Chromatographic separation was performed via direct injection on a 15 cm Acclaim PepMap 100 C18 column (2 µm, 1 mm inner diameter × 15 cm, Thermo Fisher Scientific) at a flow rate of 50 µl min−1. The column temperature was set to 55 °C. Solvent A was 0.1% formic acid in 3% DMSO in ddH2O, and solvent B was 0.1% formic acid and 3% DMSO in ACN. The gradients for different lengths can be found in Supplementary Table 3, LC gradients.

Incorporation of FAIMS into microflow-LC–MS/MS

Because micro-LC separations generate much sharper peaks than nano-LC, the incorporation of FAIMS into microflow-LC–MS/MS system needed to be evaluated from the bottom up. We first characterized the device for peptide transmission at different compensation voltage (CV) values using a tryptic digest. With these data in hand, we next simulated how many and which CV values should be combined for best proteome coverage. Simulations were experimentally tested using LC gradient lengths between 15 and 180 min and we systematically compared performance with and without FAIMS. For gradient times of 15, 30 and 60 min, only one CV setting can be meaningfully used because CV switching takes substantial amounts of time. Regardless of LC times, FAIMS increased the number of identified protein groups at a given time or halved the MS time needed to obtain the same depth of analysis compared to the same LC set-up but without using FAIMS.
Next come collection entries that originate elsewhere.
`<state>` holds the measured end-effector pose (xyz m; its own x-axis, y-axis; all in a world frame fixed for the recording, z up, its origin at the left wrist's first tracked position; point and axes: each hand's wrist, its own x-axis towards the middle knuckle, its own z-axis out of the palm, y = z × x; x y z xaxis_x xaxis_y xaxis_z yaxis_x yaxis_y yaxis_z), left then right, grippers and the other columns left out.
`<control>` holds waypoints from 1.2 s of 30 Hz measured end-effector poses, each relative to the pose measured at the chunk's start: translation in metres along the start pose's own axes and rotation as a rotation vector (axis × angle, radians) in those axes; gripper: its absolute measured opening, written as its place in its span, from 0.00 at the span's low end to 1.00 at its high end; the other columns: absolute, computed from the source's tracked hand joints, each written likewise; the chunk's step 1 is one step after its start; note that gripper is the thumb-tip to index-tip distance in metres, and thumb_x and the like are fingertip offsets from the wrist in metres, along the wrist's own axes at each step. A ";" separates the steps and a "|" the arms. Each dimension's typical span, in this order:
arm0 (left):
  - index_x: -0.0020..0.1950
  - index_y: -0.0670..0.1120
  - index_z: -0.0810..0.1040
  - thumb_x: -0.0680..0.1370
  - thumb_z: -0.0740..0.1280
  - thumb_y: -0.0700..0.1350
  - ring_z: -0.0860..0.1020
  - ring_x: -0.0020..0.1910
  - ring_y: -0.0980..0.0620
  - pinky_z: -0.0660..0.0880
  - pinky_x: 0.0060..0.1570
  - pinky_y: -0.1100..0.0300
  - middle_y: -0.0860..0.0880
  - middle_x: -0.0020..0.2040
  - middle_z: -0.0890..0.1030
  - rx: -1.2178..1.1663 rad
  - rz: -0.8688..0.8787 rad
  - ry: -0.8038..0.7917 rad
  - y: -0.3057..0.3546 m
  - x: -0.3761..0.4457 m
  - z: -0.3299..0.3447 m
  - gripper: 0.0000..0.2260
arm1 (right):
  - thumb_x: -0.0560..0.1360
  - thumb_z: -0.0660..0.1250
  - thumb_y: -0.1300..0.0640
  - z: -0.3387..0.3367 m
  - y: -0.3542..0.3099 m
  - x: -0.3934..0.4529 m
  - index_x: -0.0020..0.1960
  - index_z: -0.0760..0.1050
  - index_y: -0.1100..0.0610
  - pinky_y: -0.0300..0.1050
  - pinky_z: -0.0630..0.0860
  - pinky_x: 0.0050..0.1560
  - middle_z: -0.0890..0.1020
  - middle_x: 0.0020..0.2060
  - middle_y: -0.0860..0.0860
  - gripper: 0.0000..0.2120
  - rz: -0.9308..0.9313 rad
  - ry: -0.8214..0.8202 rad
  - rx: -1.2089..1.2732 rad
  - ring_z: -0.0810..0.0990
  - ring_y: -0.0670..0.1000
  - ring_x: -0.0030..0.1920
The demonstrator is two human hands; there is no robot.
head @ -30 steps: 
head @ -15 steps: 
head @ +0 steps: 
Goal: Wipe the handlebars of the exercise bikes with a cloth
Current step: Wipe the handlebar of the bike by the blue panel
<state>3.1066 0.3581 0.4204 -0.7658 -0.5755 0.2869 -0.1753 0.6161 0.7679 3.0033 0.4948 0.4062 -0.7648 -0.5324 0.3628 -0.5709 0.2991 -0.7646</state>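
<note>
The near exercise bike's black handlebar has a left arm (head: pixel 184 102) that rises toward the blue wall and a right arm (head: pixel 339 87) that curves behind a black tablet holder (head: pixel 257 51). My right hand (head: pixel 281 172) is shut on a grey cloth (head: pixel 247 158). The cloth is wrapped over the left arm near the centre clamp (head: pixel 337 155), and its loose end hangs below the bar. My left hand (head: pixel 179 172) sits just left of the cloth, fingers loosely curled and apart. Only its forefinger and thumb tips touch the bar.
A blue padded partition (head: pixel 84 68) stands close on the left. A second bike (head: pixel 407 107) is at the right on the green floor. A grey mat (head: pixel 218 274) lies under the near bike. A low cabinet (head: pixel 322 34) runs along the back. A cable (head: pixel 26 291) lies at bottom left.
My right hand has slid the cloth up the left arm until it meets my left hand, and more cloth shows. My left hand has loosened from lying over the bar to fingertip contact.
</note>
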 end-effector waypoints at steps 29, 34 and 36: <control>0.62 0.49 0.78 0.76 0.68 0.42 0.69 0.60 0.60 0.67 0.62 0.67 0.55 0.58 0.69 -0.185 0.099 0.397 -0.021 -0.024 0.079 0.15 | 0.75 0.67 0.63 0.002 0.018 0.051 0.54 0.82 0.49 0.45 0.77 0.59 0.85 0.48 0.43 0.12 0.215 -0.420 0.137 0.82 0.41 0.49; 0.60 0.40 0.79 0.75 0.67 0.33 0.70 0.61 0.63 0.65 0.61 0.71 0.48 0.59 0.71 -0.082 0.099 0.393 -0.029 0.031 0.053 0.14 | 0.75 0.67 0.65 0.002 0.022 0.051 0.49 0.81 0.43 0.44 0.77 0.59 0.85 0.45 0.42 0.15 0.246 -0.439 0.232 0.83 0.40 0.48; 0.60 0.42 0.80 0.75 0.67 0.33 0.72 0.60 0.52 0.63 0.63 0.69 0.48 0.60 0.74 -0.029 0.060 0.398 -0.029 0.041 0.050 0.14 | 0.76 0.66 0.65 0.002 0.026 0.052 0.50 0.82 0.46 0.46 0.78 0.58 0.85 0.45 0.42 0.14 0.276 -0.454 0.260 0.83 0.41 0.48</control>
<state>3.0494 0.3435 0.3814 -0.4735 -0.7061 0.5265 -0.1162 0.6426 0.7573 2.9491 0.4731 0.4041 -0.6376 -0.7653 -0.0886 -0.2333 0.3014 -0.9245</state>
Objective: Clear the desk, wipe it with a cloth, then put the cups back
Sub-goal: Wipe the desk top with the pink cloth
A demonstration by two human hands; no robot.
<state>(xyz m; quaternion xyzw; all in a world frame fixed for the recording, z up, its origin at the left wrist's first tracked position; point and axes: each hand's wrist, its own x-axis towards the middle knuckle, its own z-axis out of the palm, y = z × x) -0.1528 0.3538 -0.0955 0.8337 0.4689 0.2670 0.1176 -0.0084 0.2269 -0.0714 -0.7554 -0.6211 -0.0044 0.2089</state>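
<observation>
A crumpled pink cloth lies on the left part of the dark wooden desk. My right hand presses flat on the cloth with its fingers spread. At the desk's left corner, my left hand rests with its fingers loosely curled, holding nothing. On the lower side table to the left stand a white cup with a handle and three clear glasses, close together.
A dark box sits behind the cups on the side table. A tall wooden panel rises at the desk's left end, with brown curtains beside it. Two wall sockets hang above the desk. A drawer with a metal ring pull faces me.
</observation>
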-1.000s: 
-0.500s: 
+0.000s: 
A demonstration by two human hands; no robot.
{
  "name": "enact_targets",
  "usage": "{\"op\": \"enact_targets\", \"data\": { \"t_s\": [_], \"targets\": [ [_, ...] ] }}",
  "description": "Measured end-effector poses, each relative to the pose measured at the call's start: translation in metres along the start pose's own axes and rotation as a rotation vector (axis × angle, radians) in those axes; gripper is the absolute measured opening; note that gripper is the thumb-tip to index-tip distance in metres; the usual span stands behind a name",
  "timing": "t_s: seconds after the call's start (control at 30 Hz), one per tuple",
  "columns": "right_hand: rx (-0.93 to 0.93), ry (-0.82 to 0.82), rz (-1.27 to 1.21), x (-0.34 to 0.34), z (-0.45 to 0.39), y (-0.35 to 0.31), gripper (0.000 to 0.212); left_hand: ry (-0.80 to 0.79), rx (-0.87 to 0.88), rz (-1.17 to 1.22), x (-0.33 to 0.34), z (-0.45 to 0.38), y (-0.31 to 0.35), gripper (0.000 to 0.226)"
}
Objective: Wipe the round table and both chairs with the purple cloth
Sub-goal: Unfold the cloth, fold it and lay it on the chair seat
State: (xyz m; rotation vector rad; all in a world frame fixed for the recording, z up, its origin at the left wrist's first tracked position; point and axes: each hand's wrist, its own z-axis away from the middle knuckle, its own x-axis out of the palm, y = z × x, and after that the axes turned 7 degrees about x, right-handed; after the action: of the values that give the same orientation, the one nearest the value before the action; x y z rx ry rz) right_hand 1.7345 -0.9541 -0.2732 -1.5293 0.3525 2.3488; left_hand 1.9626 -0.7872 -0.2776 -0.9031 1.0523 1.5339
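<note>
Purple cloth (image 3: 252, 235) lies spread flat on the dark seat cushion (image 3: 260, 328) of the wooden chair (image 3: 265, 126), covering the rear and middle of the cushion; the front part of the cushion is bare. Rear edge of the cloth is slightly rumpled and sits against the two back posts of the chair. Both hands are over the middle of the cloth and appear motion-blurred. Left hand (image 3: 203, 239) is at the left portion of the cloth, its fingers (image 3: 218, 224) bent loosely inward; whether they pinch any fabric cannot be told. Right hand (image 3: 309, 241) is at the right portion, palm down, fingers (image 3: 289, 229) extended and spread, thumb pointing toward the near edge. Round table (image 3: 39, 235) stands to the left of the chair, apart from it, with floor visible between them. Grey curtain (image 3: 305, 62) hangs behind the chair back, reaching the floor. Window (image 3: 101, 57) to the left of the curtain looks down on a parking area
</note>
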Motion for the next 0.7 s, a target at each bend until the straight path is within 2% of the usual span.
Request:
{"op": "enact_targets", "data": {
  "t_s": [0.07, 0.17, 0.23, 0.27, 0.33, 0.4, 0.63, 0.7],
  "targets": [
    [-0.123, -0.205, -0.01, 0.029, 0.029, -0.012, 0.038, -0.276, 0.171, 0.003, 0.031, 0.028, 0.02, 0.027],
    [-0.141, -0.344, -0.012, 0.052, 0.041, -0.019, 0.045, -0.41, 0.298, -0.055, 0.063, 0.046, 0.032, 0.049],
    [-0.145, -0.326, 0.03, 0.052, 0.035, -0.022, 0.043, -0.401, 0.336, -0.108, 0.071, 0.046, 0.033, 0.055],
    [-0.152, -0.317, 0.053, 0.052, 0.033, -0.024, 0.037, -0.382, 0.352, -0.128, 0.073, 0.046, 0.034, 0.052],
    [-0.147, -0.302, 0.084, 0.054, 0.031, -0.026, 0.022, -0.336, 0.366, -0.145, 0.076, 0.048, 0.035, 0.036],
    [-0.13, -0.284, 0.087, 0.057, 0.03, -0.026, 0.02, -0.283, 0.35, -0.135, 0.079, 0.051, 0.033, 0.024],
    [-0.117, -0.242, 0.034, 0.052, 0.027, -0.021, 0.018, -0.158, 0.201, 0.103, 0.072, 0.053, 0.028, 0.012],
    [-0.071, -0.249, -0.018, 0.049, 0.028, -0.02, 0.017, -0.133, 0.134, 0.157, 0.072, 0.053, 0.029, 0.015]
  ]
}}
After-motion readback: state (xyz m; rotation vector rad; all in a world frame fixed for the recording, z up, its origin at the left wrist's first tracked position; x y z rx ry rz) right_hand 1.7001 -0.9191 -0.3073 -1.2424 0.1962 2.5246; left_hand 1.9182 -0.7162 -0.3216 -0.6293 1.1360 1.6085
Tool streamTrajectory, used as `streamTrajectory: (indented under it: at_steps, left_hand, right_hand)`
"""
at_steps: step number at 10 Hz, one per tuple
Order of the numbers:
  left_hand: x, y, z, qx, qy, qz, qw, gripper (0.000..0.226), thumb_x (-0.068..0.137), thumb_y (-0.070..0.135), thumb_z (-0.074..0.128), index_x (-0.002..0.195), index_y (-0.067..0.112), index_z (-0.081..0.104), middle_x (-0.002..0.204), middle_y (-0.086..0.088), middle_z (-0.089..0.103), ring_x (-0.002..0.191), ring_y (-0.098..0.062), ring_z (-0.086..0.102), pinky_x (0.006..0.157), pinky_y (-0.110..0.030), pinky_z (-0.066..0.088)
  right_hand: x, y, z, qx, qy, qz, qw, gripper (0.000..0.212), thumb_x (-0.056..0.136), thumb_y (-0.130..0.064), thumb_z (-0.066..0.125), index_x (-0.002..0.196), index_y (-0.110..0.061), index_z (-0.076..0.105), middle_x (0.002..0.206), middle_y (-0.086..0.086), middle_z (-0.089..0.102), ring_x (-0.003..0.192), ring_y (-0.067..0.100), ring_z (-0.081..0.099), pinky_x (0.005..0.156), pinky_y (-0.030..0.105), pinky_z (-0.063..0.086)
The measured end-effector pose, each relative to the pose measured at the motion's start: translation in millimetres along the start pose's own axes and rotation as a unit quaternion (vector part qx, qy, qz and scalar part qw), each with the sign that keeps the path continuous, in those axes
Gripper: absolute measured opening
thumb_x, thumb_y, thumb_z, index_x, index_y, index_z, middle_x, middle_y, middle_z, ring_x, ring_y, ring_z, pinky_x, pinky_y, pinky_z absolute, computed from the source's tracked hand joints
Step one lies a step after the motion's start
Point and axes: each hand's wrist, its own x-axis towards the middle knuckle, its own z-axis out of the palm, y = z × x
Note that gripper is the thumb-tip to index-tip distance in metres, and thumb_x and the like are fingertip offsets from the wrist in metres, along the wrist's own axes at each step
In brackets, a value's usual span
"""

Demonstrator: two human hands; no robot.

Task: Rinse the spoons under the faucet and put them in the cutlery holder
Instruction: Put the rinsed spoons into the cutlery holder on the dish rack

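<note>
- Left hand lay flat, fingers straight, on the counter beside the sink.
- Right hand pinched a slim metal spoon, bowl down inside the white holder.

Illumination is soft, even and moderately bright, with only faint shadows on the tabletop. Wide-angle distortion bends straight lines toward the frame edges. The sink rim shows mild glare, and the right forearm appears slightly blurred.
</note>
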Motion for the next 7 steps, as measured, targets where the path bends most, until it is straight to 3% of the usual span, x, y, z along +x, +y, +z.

Measurement without FAIMS installed

The OptaMax NG ion source (Thermo Fisher Scientific) with a heated electrospray ionization probe was used to acquire the data. The sprayer was positioned at middle position in the x axis (left to right), at position 1 in the y axis (front to back) and between positions M and L in the z axis (probe height).

The mass spectrometer was operated in data-dependent MS/MS, positive ion mode, using a spray voltage of 3.5 kV, a funnel radio-frequency lens value of 40, an ion transfer tube temperature of 325 °C and vaporizer temperature of 125 °C. The flow rates for sheath gas, auxiliary gas and sweep gas were set to 32, 5 and 0 l min−1, respectively.

A full-scan (MS1) was recorded from 360 to 1,300 m/z with a resolution of 120,000 in the Orbitrap in profile mode. The MS1 AGC target was custom set to 100% and the maxIT was set to 50 ms. Based on the full scans, precursors were targeted for the MS/MS scans (MS2) if the isotope envelope was peptidic (monoisotopic precursor selection), the charge was between 2 and 6 and the intensity exceeded 1 × 104. The MS2 quadrupole isolation window was set to 0.4 m/z. Peptide fragmentation occurred in the ion routing multipole by HCD with a fixed collision energy mode, the collision energy normalized to the precursor m/z and charge with a collision energy of 28%. The MS2 scan was acquired in the Ion Trap with rapid scan rate in centroid mode and a defined first mass of 100 m/z. Specific MS2 properties as well as cycle times for different gradient length can be found in Supplementary Table 3, MS settings.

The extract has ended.